I'm working with a single image file that consists of headers and a multitude of different of data segment types (each data segment having its own sub-header that contains meta data).

Example file layout:

| Header | Seg A-1 Sub-Header | Seg A-1 Data | Seg A-2 SubHdr | Seg A-2 Data | Seg B-1 Subhdr | Seg B-1 Data | Seg C-1 SubHdr | Seg C-1 Data | etc....

The headers will vary from 1-10 Kb in size and each Data segment size will vary anywhere from 10KB - 10GB. The headers are represented as characters and the data is represented as binary. The headers include some useful information like number of segments, size of subheaders and segment data (I'll need this to create my splits).

To digest it all, I'm wondering if it's best to create a custom InputFormat inheriting from (1) FileInputFormat or (2) SequenceFileInputFormat.

If I go with (1), I will create HeaderSplits and DataSplits (data splits will be equiv to block size 128MB). I would also create a custom RecordReader for the DataSplits. Where the record size will be of tile sizes, 1024^2 Bytes. In the record reader, I will just read a tile size at a time. For the headers, each split will contain one record.

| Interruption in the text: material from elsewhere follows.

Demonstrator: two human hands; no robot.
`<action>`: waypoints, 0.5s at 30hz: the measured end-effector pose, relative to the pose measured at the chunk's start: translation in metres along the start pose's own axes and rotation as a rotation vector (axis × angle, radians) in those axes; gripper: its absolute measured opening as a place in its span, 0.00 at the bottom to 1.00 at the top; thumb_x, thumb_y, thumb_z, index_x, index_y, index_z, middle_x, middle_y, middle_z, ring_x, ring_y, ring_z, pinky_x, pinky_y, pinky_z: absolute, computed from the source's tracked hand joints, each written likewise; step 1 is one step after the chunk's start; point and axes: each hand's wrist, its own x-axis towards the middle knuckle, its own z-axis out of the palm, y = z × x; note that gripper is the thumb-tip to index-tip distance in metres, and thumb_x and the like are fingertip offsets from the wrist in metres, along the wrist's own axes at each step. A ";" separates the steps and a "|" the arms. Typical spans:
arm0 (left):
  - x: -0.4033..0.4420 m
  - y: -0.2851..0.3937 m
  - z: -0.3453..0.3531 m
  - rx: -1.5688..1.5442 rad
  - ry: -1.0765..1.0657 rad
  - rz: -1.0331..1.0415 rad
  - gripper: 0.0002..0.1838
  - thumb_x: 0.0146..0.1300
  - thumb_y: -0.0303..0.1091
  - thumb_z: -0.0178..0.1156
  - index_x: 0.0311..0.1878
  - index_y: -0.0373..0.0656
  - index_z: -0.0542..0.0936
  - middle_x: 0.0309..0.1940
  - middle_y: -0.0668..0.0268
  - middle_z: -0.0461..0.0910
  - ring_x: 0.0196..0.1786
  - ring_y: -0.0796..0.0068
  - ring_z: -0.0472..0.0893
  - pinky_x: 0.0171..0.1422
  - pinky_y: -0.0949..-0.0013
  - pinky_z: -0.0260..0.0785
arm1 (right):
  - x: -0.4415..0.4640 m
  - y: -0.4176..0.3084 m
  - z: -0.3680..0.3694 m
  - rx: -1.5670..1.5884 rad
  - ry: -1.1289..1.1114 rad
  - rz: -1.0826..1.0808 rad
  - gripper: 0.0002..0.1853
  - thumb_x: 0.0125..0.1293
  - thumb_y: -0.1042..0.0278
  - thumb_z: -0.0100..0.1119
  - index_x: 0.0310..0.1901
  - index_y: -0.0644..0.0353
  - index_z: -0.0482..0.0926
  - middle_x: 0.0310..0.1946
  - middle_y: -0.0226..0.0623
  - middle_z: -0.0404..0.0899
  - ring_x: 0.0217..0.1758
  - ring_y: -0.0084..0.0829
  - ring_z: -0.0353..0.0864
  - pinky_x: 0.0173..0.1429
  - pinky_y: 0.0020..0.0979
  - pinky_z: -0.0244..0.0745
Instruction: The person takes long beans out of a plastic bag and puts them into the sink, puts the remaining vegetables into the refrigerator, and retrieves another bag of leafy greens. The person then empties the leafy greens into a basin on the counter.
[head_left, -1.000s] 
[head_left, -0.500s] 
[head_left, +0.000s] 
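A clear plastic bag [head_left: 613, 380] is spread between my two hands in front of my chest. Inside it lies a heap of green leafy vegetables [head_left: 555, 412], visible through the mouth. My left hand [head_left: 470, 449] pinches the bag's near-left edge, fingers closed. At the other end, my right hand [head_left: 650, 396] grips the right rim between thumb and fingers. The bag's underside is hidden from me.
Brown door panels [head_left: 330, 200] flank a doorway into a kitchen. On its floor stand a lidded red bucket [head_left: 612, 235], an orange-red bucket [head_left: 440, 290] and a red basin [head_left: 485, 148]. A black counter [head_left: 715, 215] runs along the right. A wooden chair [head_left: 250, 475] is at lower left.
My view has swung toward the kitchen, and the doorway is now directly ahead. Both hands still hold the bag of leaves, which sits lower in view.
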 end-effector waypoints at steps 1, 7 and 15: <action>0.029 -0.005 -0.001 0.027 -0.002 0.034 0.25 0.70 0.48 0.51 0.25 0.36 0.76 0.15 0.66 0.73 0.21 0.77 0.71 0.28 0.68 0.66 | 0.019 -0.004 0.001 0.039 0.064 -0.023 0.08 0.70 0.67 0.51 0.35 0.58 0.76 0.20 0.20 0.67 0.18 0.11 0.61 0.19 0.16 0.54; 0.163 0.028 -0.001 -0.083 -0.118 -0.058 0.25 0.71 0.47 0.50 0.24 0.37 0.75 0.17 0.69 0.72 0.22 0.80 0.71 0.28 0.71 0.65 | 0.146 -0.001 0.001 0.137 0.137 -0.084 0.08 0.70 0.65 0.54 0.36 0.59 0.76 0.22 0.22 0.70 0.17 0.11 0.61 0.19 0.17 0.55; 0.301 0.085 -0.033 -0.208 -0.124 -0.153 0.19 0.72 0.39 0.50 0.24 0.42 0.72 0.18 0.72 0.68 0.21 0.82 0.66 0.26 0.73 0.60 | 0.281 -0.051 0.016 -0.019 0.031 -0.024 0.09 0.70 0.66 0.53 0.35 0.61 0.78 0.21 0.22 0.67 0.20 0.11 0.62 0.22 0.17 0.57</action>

If i go with (2), I believe the bulk of my work would be in converting my image file to a SequenceFile. I would create a a key,value for each header/subheader, and a key/value for every 1024^2 Bytes in my Segment Data. Once I do that, I would have to create a custom SequenceFileInputFormat that will also split the headers from the partitioned data segments. I read that SequenceFiles are great for dealing with the "large # of small files" problem, but I'm dealing with just 1 image file (although with possibly many different data segments).

I also noticed that SequenceFileInputFormat uses FileInputFormat getSplits implementation. I'm assuming I would have to modify it to get the kinds of splits that I want. (Extract the Header key/value pair and parse/extract size info, etc).

Is one approach better than the other? I feel (1) would be a simpler task, but (2) has a lot of nice features. Is there a better way? Thank you in advance!